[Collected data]

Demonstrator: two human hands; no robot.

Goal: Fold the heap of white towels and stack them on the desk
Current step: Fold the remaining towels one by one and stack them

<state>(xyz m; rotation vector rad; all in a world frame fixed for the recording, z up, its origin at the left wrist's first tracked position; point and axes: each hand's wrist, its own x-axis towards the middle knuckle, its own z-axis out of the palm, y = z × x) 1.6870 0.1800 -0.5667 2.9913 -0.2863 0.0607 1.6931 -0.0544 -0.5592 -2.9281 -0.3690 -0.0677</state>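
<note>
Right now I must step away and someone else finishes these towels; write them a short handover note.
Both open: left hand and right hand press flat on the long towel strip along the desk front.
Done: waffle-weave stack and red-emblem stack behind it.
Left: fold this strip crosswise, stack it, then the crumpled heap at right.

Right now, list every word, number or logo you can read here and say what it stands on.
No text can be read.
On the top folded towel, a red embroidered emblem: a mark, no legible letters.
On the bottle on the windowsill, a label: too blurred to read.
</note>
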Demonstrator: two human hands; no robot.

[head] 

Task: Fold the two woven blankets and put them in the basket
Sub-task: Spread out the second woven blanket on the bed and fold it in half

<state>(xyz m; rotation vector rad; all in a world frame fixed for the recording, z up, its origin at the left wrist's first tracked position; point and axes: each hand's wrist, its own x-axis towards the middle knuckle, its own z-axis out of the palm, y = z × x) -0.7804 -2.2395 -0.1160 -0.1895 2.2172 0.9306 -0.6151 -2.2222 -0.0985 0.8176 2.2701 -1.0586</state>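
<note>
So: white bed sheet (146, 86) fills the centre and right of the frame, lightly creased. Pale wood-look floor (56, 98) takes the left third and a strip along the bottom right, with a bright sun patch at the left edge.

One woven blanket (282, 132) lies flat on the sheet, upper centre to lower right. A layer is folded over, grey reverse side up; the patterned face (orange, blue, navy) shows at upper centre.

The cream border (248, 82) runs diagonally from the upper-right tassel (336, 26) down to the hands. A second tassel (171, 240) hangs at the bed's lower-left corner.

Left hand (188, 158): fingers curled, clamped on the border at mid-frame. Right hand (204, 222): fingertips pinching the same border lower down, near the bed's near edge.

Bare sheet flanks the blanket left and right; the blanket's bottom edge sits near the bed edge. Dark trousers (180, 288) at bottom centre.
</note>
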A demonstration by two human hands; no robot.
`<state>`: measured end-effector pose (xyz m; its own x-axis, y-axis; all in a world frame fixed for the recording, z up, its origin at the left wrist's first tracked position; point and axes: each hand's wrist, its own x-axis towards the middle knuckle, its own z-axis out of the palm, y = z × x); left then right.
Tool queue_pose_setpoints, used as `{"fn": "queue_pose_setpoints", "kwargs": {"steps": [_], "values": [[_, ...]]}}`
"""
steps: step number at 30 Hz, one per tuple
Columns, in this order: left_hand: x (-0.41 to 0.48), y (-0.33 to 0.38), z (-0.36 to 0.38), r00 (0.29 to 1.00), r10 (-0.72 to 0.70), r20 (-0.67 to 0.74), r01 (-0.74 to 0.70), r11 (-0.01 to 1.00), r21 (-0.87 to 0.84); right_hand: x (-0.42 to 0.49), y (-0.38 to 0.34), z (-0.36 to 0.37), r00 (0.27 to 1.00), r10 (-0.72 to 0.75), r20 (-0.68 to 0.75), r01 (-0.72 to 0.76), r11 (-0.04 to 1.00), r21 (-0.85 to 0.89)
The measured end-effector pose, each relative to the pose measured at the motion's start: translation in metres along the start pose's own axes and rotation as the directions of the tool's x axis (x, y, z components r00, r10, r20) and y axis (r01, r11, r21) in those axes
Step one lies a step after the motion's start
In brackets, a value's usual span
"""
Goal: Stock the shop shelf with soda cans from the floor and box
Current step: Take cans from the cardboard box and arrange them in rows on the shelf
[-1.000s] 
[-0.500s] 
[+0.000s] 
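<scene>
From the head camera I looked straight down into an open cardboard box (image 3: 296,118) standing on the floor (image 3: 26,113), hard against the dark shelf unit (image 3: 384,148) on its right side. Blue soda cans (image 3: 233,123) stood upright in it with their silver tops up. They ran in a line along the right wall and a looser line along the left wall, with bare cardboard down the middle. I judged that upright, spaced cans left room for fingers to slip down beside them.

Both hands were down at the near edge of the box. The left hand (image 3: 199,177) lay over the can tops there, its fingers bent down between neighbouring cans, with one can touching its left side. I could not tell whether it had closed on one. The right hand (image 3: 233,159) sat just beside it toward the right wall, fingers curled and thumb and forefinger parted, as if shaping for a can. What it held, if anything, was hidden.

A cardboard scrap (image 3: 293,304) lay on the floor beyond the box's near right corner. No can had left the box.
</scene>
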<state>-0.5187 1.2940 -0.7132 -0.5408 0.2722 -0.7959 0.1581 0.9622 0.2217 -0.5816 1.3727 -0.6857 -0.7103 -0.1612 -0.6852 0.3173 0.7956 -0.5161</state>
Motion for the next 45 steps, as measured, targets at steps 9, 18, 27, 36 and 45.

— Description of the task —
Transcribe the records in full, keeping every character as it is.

— Your solution —
Demonstrator: two human hands; no robot.

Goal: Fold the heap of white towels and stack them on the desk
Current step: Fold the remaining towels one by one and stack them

<state>(xyz m; rotation vector rad; all in a world frame fixed for the recording, z up, its origin at the left wrist's first tracked position; point and axes: each hand's wrist, its own x-axis towards the middle knuckle, its own z-axis out of the palm, y = z × x) 1.6870 0.1800 -0.5667 2.9913 -0.2863 0.0607 1.6931 -0.0544 -0.5592 -2.9281 -0.3690 -0.0677</state>
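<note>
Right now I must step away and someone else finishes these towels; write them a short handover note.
Both open: left hand and right hand press flat on the long towel strip along the desk front.
Done: waffle-weave stack and red-emblem stack behind it.
Left: fold this strip crosswise, stack it, then the crumpled heap at right.

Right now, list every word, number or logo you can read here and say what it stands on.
No text can be read.
On the top folded towel, a red embroidered emblem: a mark, no legible letters.
On the bottle on the windowsill, a label: too blurred to read.
</note>
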Demonstrator: two human hands; no robot.

[head] 

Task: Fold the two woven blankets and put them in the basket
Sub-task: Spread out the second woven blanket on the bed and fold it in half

<state>(xyz m; rotation vector rad; all in a world frame fixed for the recording, z up, its origin at the left wrist's first tracked position; point and axes: each hand's wrist, its own x-axis towards the middle knuckle, its own z-axis out of the palm, y = z × x) -0.7804 -2.2395 -0.1160 -0.1895 2.2172 0.9306 -0.6151 -2.2222 -0.0985 0.8176 2.2701 -1.0586</state>
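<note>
So: white bed sheet (146, 86) fills the centre and right of the frame, lightly creased. Pale wood-look floor (56, 98) takes the left third and a strip along the bottom right, with a bright sun patch at the left edge.

One woven blanket (282, 132) lies flat on the sheet, upper centre to lower right. A layer is folded over, grey reverse side up; the patterned face (orange, blue, navy) shows at upper centre.

The cream border (248, 82) runs diagonally from the upper-right tassel (336, 26) down to the hands. A second tassel (171, 240) hangs at the bed's lower-left corner.

Left hand (188, 158): fingers curled, clamped on the border at mid-frame. Right hand (204, 222): fingertips pinching the same border lower down, near the bed's near edge.

Bare sheet flanks the blanket left and right; the blanket's bottom edge sits near the bed edge. Dark trousers (180, 288) at bottom centre.
</note>
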A demonstration by two human hands; no robot.
`<state>`: measured end-effector pose (xyz m; its own x-axis, y-axis; all in a world frame fixed for the recording, z up, its origin at the left wrist's first tracked position; point and axes: each hand's wrist, its own x-axis towards the middle knuckle, its own z-axis out of the palm, y = z × x); left then right.
Tool queue_pose_setpoints, used as `{"fn": "queue_pose_setpoints", "kwargs": {"steps": [_], "values": [[_, ...]]}}`
"""
steps: step number at 30 Hz, one per tuple
Columns, in this order: left_hand: x (-0.41 to 0.48), y (-0.33 to 0.38), z (-0.36 to 0.38), r00 (0.29 to 1.00), r10 (-0.72 to 0.70), r20 (-0.67 to 0.74), r01 (-0.74 to 0.70), r11 (-0.01 to 1.00), r21 (-0.87 to 0.84); right_hand: x (-0.42 to 0.49), y (-0.38 to 0.34), z (-0.36 to 0.37), r00 (0.27 to 1.00), r10 (-0.72 to 0.75), r20 (-0.68 to 0.75), r01 (-0.72 to 0.76), r11 (-0.04 to 1.00), r21 (-0.85 to 0.89)
The measured end-effector pose, each relative to the pose measured at the motion's start: translation in metres along the start pose's own axes and rotation as the directions of the tool's x axis (x, y, z components r00, r10, r20) and y axis (r01, r11, r21) in those axes
Step one lies a step after the motion's start
In brackets, a value's usual span
"""
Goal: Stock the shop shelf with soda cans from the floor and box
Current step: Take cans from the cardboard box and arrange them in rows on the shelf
[-1.000s] 
[-0.500s] 
[+0.000s] 
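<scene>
From the head camera I looked straight down into an open cardboard box (image 3: 296,118) standing on the floor (image 3: 26,113), hard against the dark shelf unit (image 3: 384,148) on its right side. Blue soda cans (image 3: 233,123) stood upright in it with their silver tops up. They ran in a line along the right wall and a looser line along the left wall, with bare cardboard down the middle. I judged that upright, spaced cans left room for fingers to slip down beside them.

Both hands were down at the near edge of the box. The left hand (image 3: 199,177) lay over the can tops there, its fingers bent down between neighbouring cans, with one can touching its left side. I could not tell whether it had closed on one. The right hand (image 3: 233,159) sat just beside it toward the right wall, fingers curled and thumb and forefinger parted, as if shaping for a can. What it held, if anything, was hidden.

A cardboard scrap (image 3: 293,304) lay on the floor beyond the box's near right corner. No can had left the box.
</scene>
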<state>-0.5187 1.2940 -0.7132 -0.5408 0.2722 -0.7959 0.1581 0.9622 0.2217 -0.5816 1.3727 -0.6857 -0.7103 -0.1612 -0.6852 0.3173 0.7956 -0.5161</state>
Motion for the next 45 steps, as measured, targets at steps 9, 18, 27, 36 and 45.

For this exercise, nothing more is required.